These two go hand in hand: process optimization and digitization. Their common goal is to simplify and extensively automate processes throughout the company.
In this iXtenso interview, Professor Jörg Becker, Managing Director of the European Research Center for Information Systems ERCIS at the Westphalian Wilhelm University of Münster (Westfälische Wilhelms-Universität Münster) explains how retailers can ensure a smooth implementation process.
Professor Becker, what is the best way for companies to start their process optimization?
Companies must look at all business processes from start to finish. The objective is to find out areas where it makes sense to digitize. Prior to that, it is vital to accurately document the current processes. A number of process management methods and tools provide assistance in this endeavor.

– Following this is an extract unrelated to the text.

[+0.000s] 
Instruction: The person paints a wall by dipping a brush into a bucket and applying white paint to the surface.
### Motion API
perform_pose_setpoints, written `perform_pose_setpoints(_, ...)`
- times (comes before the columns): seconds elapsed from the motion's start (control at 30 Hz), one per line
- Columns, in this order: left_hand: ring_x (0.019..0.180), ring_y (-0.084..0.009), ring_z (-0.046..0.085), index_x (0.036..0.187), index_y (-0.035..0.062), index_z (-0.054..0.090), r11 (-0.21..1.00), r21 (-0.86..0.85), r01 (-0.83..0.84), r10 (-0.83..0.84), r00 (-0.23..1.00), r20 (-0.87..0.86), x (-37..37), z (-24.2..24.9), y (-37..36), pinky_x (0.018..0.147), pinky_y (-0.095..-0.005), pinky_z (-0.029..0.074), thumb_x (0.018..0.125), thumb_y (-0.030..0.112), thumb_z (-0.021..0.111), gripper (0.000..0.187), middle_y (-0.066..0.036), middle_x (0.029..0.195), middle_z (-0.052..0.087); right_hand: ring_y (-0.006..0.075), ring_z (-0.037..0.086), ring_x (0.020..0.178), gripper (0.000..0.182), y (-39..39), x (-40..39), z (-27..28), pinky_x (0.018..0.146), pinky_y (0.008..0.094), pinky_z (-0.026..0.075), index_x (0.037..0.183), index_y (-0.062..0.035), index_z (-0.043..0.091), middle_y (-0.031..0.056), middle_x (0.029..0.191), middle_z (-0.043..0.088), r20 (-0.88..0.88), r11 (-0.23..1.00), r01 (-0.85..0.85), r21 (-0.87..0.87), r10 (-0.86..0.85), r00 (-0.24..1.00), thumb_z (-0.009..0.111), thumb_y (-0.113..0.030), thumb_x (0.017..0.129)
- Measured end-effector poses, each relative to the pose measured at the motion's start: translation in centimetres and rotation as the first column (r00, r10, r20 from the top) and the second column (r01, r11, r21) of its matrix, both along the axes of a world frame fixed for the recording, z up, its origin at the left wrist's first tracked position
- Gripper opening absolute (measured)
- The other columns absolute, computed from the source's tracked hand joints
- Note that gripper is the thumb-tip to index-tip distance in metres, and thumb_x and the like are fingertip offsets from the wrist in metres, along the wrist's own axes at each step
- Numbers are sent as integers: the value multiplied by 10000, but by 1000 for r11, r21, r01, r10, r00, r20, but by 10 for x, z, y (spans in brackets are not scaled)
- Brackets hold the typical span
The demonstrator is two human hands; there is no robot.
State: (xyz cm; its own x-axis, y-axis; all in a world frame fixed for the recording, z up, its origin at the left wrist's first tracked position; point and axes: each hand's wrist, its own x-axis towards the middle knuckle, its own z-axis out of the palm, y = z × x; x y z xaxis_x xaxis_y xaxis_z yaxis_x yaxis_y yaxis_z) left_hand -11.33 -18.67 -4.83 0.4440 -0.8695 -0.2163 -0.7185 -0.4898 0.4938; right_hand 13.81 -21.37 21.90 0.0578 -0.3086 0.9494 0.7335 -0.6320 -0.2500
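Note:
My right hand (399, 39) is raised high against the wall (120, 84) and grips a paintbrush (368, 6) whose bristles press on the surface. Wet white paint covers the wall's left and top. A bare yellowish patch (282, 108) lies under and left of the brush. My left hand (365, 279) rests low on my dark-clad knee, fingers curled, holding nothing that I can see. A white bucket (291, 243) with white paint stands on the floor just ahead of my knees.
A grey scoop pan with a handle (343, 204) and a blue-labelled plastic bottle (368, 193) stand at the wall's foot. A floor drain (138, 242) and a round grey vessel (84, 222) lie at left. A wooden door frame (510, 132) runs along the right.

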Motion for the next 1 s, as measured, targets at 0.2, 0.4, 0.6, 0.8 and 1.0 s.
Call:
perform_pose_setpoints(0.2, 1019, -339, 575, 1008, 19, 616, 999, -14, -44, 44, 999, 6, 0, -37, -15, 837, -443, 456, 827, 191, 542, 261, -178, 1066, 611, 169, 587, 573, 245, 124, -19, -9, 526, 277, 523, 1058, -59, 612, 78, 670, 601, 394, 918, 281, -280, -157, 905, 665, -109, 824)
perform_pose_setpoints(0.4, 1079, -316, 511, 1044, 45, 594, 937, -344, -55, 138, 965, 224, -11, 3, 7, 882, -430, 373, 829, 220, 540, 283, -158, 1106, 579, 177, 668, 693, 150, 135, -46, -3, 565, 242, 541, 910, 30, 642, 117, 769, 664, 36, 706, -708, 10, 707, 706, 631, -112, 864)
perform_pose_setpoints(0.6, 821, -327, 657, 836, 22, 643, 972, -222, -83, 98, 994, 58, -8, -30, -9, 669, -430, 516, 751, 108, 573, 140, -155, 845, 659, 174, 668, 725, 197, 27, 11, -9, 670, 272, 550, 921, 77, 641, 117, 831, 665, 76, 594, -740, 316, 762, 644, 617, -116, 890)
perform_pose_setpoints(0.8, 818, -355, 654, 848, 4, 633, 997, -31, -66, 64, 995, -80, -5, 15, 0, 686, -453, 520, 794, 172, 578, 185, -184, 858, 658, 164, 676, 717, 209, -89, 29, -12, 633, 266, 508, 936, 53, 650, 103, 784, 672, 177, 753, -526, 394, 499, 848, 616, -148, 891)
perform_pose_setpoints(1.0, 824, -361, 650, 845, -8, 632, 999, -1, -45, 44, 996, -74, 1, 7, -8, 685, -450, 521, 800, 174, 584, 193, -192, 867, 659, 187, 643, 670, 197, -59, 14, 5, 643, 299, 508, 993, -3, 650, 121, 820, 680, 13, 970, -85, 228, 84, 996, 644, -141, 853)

A current state analysis is a great starting point – not just to document the processes but also to encourage process thinking in employees and optimize job descriptions based on these processes. This can also build the foundation for a DIN/ISO 9001 quality certification, which emphasizes these processes.
What are the next steps?
Companies want to create relevant target processes. This requires them to take three steps: eliminate, simplify, automate, and exactly in that order. If you automate nonsense, you simply create automated nonsense, but basically it is still all nonsense. Are certain process steps really necessary to fully perform the organizational task at hand? You frequently have process steps that were required as part of a manual process but are completely redundant in a digitized setting.
Companies must subsequently simplify to eliminate the ping-pong effect where a process is passed from department A to B and back again, but instead is completed by one department whenever possible. Once this is the case, the remaining steps can be automated via digital media. This is how you create meaningful target processes.

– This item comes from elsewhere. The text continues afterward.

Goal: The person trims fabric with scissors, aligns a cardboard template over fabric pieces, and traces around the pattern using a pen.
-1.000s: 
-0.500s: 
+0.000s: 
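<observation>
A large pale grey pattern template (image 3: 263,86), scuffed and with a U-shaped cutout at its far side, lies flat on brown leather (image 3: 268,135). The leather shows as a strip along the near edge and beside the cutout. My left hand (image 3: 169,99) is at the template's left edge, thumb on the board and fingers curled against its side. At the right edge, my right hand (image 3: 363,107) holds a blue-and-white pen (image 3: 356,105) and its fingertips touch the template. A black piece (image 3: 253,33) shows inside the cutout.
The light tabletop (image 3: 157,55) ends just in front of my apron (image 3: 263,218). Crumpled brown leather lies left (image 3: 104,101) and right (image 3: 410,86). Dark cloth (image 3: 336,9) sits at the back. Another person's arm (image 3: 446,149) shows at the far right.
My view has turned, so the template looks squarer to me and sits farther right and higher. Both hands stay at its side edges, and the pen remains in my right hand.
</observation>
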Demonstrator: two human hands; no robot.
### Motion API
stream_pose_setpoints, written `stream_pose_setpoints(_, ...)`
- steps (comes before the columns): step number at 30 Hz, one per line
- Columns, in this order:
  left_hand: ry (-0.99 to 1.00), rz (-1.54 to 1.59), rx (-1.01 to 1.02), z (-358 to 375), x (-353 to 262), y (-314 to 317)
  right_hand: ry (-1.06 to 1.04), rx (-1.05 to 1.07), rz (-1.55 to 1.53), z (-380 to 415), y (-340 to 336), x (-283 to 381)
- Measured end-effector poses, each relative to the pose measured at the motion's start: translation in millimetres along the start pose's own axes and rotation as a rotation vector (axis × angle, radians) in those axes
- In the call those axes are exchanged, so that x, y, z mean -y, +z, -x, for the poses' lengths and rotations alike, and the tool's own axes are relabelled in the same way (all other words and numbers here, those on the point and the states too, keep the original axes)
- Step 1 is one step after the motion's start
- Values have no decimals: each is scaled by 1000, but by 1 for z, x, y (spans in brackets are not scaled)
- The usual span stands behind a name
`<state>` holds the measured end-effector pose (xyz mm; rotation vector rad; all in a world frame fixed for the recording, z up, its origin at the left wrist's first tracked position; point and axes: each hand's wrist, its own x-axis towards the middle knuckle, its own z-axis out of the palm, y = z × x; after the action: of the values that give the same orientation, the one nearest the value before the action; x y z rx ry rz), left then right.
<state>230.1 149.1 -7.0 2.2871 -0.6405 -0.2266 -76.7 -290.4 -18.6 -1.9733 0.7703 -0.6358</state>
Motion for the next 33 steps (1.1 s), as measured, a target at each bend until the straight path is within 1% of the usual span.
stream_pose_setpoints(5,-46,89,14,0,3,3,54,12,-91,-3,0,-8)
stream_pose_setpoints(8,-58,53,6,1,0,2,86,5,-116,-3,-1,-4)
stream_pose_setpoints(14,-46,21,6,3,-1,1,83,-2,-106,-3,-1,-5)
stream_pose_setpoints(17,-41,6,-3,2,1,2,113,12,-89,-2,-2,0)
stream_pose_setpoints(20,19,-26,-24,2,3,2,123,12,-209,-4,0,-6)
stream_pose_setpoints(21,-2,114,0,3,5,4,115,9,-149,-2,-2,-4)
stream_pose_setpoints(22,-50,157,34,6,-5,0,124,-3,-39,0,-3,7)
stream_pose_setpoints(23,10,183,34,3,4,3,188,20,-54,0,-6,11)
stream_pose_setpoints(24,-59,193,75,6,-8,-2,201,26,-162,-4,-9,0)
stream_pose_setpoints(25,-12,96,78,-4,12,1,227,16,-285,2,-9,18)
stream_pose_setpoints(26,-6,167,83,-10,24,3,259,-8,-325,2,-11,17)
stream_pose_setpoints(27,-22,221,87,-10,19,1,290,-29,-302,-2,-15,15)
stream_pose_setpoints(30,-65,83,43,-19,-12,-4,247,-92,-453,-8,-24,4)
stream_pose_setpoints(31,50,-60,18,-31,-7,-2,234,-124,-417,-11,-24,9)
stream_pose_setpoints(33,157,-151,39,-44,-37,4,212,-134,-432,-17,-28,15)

Who can help retailers with this type of “spring cleaning“?
Process optimization and automation is a unique process, especially when it involves the introduction of new software. That’s why it makes sense to use the help of specialized consulting firms if only to have them ask the right questions and ensure that no steps are overlooked.

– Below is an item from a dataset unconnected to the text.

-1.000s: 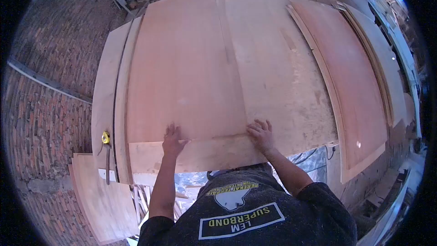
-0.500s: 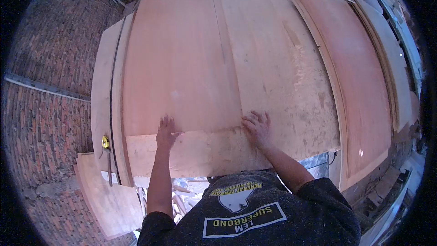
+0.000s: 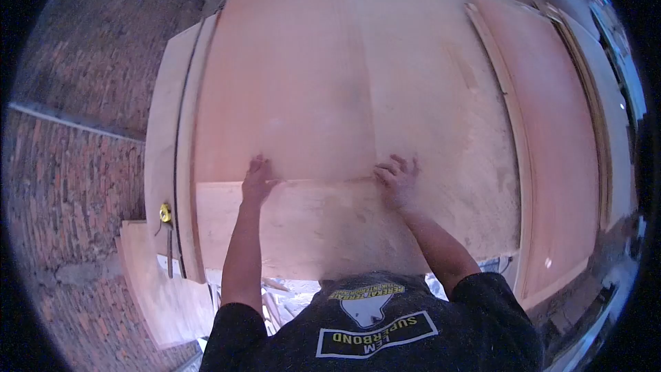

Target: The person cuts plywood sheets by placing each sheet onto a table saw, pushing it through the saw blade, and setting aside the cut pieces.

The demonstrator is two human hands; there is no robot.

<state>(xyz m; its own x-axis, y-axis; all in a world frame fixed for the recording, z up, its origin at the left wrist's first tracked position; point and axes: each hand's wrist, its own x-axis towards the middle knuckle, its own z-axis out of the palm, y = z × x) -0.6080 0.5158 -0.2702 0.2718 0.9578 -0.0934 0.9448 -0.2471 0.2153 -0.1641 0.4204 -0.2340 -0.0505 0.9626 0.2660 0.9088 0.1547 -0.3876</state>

You have developed a reference model that you use during consultations. Why is that?
Most companies find it difficult to fully reconstruct their processes. This is much easier to do if you can refer to an example. Our reference model delineates the processes of a retail company based on three levels. At the top level, which we call the regulatory framework, we show the retail business core functions, which are procurement, warehousing and sales. They are supported by business management and administration processes involving general and asset accounting, cost accounting and personnel costs and are controlled by management and coordination processes. Each element of the regulatory framework is described in a primary process, the second level, and each element of the primary process is delineated in a detail process level, the third level.
While keeping this model in mind, we are able to conduct step by step interviews with retail companies and facilitate faster process documentation. This makes the process more cost-effective.
Can you give us an example?
All processes in the process model should feature an intelligent structure and documentation, such as a centralized or decentralized procurement structure; invoice payment terms or added refunds; shipping via the company’s own trucks or a logistics company; delivery and payment after order receipt or vice versa. Descriptive attributes are then used to document who executes each respective process step, the number of tasks such as orders, invoices, stock transfers or to define any obvious weak points.
As part of the current state analysis, employees should always be asked where they perceive needed process improvements. They always come up with very clever suggestions. If we store this in the system, we directly obtain starting points for the target process of aspects that need improvement.
Is a software solution sufficient to improve processes?
I am a big fan of integrated solutions. It is easier to add a specific function that is missing in software versus connecting different solutions at different levels with each other. This is a perpetually underestimated aspect. And omnichannel is unimaginable without integrated systems.
Despite all the great tips, process optimization seems to be a big challenge.
Needless to say, process optimization means a lot of initial work for a company but that’s the case with all projects. You first have a mountain of extra work, so that you can work more efficiently later on. After all, do you plan to cut down a tree with a blunt ax because you think you don’t make the time to sharpen the ax?
Are only big companies able to achieve great digitization results?
No. Small companies are also really good at it. A case in point is the new concept “Flaschenpost“ in Münster. The company delivers beverages within two hours from the time customers order by using its app. Flaschenpost understands how to use sophisticated digital techniques to schedule delivery routes, how to schedule the right number of drivers at the right time and have enough delivery vans available for the task.
This example and the much sought-after omnichannel strategy show that process optimization and digitization are two sides of the same coin. They go hand in hand.